__WHAT TO WORK ON__: Only the lines below from the one containing "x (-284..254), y" to the one containing "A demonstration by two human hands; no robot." should be repeated, both included and unchanged.
*** Opening of COLLECTED DATA ***
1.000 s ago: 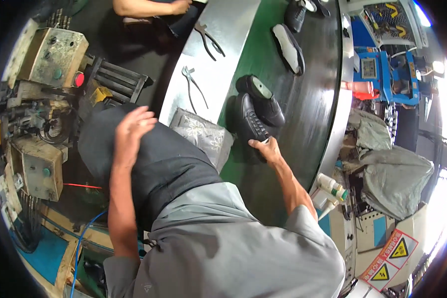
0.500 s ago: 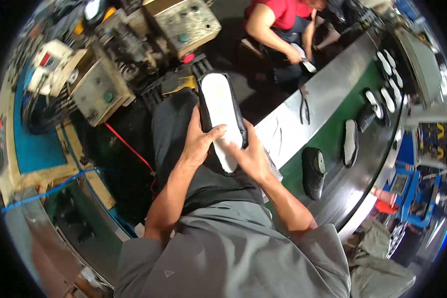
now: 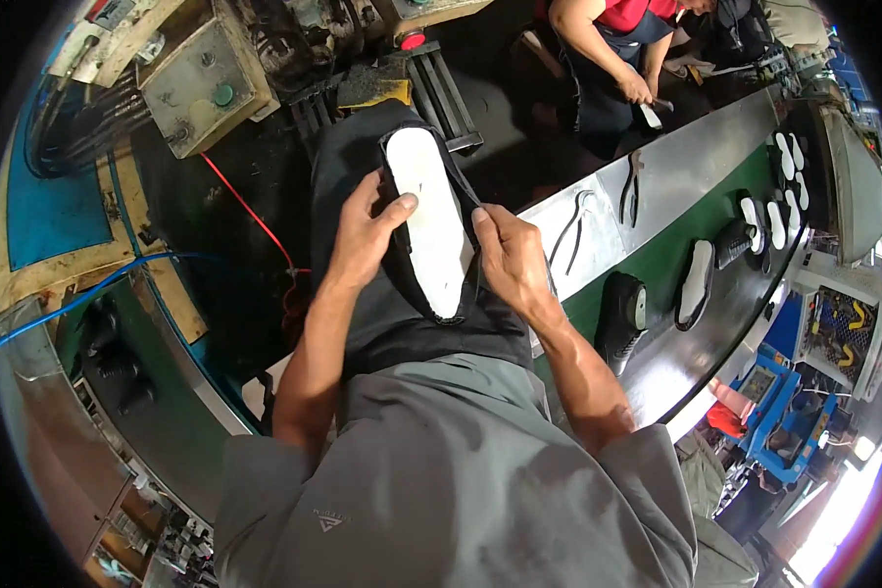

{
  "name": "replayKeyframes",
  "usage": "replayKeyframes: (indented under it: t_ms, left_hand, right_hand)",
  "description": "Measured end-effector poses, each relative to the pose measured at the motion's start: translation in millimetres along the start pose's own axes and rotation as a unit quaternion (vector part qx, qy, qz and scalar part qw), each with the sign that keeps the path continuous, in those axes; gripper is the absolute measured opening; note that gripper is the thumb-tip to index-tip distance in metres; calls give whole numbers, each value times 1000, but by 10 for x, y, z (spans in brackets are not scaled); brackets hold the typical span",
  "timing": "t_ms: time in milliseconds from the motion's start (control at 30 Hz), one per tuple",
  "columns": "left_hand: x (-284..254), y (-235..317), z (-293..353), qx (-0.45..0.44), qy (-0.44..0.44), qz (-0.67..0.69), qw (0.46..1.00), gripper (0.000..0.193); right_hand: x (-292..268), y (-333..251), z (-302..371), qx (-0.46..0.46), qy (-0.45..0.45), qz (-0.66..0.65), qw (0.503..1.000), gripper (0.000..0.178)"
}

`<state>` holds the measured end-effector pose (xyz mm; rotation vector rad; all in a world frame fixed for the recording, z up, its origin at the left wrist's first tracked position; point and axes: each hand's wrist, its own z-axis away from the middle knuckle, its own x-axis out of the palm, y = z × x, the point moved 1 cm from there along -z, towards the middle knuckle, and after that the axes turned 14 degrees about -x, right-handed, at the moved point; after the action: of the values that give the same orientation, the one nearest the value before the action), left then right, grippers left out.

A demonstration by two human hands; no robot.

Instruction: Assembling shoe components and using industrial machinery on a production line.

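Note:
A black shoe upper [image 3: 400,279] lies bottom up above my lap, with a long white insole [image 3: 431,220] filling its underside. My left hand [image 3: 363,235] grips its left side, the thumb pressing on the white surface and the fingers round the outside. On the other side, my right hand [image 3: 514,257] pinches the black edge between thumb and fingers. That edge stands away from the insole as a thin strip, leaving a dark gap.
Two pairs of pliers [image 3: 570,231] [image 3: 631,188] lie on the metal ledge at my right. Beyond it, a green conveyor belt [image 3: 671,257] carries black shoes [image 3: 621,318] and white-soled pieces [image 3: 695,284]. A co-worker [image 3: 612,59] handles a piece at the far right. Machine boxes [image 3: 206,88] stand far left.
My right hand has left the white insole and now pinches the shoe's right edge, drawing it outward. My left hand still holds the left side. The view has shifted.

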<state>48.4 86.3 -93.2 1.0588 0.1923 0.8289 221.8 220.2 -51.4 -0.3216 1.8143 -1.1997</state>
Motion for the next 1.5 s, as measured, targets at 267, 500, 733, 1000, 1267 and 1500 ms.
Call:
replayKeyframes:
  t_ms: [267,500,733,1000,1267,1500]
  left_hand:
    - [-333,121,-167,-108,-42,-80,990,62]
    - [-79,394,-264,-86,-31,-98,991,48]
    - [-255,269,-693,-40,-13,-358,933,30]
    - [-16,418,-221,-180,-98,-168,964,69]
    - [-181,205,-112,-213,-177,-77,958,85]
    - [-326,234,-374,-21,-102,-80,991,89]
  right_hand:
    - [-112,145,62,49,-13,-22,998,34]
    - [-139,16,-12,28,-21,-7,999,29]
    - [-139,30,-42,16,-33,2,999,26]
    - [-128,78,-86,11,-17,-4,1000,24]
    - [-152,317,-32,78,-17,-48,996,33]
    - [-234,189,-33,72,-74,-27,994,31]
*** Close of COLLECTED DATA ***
__RESULT FOR THIS TASK__:
  "columns": "left_hand: x (-284..254), y (-235..317), z (-293..353), qx (-0.45..0.44), qy (-0.44..0.44), qz (-0.67..0.69), qw (0.46..1.00), gripper (0.000..0.193); right_hand: x (-292..268), y (-333..251), z (-302..371), qx (-0.46..0.46), qy (-0.45..0.45), qz (-0.66..0.65), qw (0.503..1.000), gripper (0.000..0.178)"
}

`<state>` holds the measured end-effector pose (xyz mm; rotation vector rad; all in a world frame fixed for the recording, z up, its origin at the left wrist's first tracked position; point and axes: each hand's wrist, its own z-axis away from the middle knuckle, its own x-axis out of the palm, y = z × x, the point moved 1 cm from there along -z, towards the middle knuckle, and after that the axes turned 14 degrees about -x, right-handed, at the moved point; after the action: of the values that give the same orientation, the one nearest the value before the action), left then right, grippers left out.

A demonstration by two human hands; no robot.

That completes the response.